Sie habe dabei vor allem berührt, mit wie "viel Liebe und Verantwortung Menschen ihren Nächsten gegenüber haben, dass sie schon zu Lebzeiten anfangen, aufzuräumen." In den Videos erlebe man vielfach eine "gründliche Gelassenheit".
Wichtig sei bei dem ganzen Projekt, dass die Teilnehmerinnen und Teilnehmer die volle Kontrolle über ihre digitalen "Vermächtnisse" behielten, diese also jederzeit umschreiben oder auch ganz löschen könnten. Sollte wirklich jemand sterben, werde mit den Hinterbliebenen besprochen, wie mit den Videos weiter zu verfahren sei.

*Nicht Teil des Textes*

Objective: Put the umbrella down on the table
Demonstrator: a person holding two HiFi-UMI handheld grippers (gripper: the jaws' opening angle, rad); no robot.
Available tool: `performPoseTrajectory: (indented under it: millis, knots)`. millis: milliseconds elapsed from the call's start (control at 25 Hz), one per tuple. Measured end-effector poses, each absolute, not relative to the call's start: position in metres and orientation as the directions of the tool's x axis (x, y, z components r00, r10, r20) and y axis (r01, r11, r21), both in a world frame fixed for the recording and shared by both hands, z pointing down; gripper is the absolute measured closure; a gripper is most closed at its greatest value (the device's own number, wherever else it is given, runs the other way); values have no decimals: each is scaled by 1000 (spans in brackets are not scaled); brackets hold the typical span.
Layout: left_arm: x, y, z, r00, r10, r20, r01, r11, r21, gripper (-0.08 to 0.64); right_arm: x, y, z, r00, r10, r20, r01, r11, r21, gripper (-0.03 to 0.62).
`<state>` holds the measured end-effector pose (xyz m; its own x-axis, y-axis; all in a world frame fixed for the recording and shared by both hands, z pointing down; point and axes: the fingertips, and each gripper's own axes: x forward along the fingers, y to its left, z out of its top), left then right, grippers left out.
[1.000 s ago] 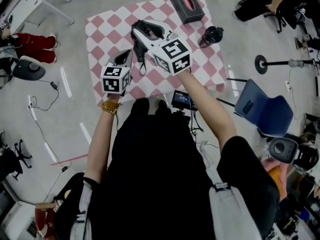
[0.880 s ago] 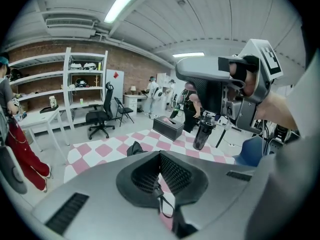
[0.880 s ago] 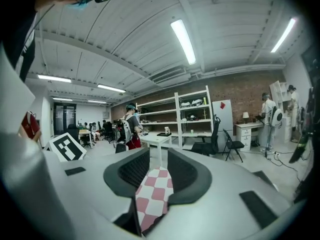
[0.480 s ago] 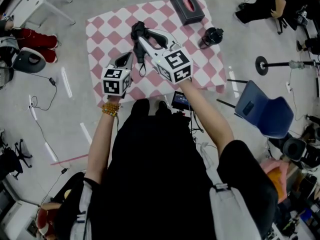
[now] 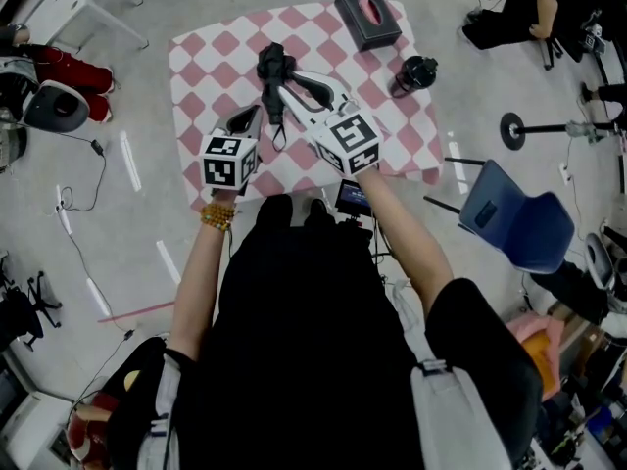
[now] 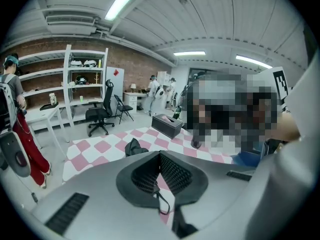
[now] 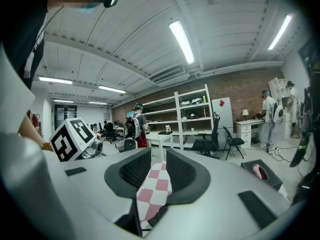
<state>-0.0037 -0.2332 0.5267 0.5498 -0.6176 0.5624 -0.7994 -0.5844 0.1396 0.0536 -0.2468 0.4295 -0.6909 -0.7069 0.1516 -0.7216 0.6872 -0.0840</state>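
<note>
The folded black umbrella (image 5: 273, 78) lies on the pink-and-white checked table (image 5: 211, 62), its strap trailing toward the near edge. In the left gripper view the umbrella (image 6: 134, 146) is a dark bundle on the cloth ahead. My right gripper (image 5: 291, 79) points at it from the right with its tips close beside it. Its jaws are closing, and in the right gripper view (image 7: 159, 156) only checked cloth shows between the pads. My left gripper (image 5: 247, 117) hovers near the front left of the table, tips together (image 6: 160, 156), holding nothing.
A dark tissue box (image 5: 367, 13) stands at the far right corner of the table, and a black cup (image 5: 415, 70) sits near its right edge. A blue chair (image 5: 516, 219) and a small screen (image 5: 354, 197) are beside the table's near edge. People stand by shelves in the background.
My right gripper has drawn back toward me and sunk, and its jaws have come off the umbrella, which now rests on the cloth. The left gripper has stayed put.
</note>
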Motion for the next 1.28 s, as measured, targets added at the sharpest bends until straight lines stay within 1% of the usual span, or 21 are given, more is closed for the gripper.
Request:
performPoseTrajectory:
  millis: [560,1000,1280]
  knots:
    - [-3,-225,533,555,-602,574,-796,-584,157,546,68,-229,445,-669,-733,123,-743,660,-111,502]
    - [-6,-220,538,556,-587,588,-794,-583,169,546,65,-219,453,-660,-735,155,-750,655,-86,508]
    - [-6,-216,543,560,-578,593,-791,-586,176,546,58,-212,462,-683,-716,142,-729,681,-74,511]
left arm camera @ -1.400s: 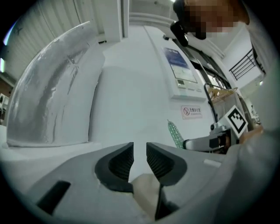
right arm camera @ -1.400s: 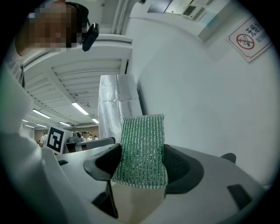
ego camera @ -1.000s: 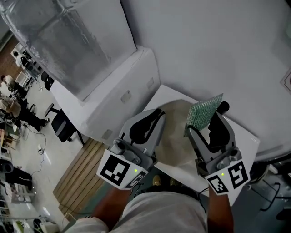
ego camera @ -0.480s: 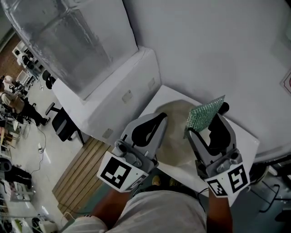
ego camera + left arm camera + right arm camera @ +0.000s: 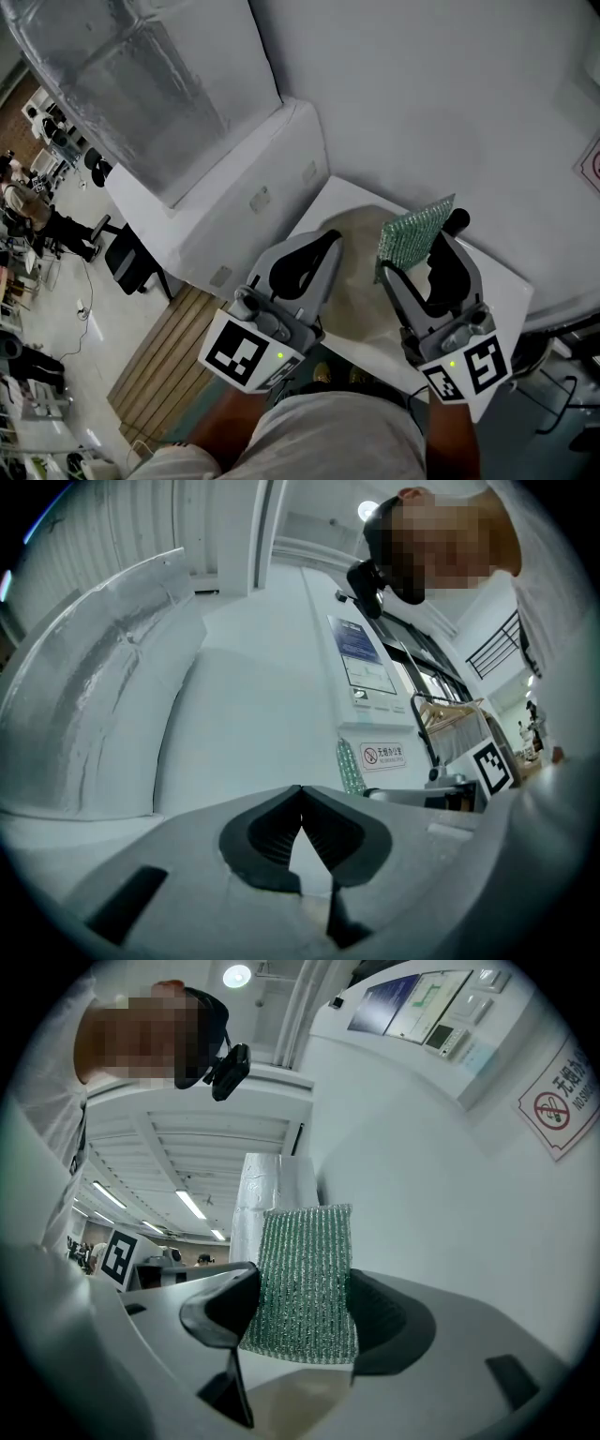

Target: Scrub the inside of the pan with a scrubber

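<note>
My right gripper (image 5: 422, 246) (image 5: 305, 1279) is shut on a green woven scrubber (image 5: 415, 234) (image 5: 305, 1283), which stands upright between its black pads and rises above them. My left gripper (image 5: 328, 240) (image 5: 301, 789) is shut with nothing in it, its black pads meeting at the tips. Both are held side by side, tilted slightly upward, above a small white table (image 5: 506, 281). On that table, under the grippers, lies a round beige shape (image 5: 361, 272). I cannot tell whether it is the pan.
A white wall (image 5: 422, 94) stands close ahead, with a no-smoking sign (image 5: 561, 1101) (image 5: 382, 756) and a control panel (image 5: 361, 663) on it. A white boxed ledge (image 5: 253, 178) runs to the left. Wooden slats (image 5: 159, 366) and an office chair (image 5: 127, 258) lie below left.
</note>
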Demonstrator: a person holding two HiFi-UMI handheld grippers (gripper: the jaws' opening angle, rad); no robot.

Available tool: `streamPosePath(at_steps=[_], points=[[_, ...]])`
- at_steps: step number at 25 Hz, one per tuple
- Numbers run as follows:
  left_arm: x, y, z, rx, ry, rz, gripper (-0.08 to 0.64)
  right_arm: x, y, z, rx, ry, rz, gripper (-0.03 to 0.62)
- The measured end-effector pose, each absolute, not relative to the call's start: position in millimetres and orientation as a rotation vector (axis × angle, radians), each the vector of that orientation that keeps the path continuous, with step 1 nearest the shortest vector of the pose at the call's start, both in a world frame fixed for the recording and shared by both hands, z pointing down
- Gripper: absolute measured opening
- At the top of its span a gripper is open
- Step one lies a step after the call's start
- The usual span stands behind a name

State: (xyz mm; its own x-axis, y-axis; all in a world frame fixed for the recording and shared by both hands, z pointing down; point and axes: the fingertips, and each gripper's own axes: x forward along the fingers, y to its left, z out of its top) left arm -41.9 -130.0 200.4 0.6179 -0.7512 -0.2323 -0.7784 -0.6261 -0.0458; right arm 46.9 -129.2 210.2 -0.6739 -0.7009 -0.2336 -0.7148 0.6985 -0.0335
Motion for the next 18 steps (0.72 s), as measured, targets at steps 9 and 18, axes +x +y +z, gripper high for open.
streamPosePath(at_steps=[9, 18], points=[[-42.4, -130.1, 200.3, -2.706, 1.268, 0.298, 0.017, 46.5, -128.3, 212.2, -1.158, 2.685, 0.086, 0.304], [-44.1, -129.5, 201.7, -2.712, 1.273, 0.295, 0.017, 46.3, -127.0, 213.3, -1.166, 2.69, 0.086, 0.304]])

Bühnenfortsetzung für den Sommer geplant
Im Sommer soll das Projekt dann aus dem digitalen Raum auf die Theaterbühne zurückkehren. Am Europäischen Zentrum der Künste Hellerau in Dresden will die Gruppe eine Mischung aus "Totenfeier" und Dokumentartheater inszenieren. Dann sollen die Zuschauerinnen und Zuschauer auch von zu Hause, vermittelt über einer 360-Grad-Kamera, den Blick frei durch den Raum schweifen lassen können.